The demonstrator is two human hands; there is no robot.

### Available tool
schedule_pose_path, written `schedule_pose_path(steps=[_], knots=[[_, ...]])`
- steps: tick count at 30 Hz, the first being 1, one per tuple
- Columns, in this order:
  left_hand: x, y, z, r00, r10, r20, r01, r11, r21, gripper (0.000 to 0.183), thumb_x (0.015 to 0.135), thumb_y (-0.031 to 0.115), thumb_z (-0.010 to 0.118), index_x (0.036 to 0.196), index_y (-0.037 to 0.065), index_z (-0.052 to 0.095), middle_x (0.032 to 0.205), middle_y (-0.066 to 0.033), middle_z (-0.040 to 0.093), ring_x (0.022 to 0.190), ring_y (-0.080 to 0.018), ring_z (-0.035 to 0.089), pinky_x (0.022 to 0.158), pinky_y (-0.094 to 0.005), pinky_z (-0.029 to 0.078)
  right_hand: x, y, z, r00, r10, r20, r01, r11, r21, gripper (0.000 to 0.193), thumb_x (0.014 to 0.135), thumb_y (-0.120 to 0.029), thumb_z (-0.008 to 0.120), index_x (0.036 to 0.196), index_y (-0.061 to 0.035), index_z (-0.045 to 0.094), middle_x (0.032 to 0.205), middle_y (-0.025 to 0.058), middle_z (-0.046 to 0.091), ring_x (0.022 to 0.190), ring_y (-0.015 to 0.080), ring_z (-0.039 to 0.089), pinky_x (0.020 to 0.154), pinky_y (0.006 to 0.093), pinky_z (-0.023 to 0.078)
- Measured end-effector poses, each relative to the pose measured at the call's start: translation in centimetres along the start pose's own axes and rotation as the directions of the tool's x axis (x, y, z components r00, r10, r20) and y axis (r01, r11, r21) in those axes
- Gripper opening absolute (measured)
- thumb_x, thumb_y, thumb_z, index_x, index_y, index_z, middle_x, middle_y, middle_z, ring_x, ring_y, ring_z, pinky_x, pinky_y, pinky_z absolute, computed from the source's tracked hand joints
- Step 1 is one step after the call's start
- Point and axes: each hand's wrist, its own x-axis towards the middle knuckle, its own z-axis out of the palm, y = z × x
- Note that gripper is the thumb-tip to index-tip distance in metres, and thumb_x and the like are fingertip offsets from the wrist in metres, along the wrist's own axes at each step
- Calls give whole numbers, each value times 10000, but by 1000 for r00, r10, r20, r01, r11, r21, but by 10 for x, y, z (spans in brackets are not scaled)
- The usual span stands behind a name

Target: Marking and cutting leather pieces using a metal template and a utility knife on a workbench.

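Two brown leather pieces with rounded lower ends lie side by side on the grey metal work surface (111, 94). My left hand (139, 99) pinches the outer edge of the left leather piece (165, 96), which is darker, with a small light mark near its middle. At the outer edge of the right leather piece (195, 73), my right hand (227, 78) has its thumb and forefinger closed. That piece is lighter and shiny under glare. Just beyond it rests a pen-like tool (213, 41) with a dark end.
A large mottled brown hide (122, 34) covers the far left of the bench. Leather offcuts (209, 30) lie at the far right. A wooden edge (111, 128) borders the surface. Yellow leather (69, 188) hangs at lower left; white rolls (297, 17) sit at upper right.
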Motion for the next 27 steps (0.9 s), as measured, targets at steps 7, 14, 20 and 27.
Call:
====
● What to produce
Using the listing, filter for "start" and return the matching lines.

● Task solution
- Measured end-effector poses, each relative to the pose measured at the call's start: translation in centimetres along the start pose's own axes and rotation as the directions of the tool's x axis (x, y, z components r00, r10, r20) and y axis (r01, r11, r21) in those axes
- Step 1 is one step after the call's start

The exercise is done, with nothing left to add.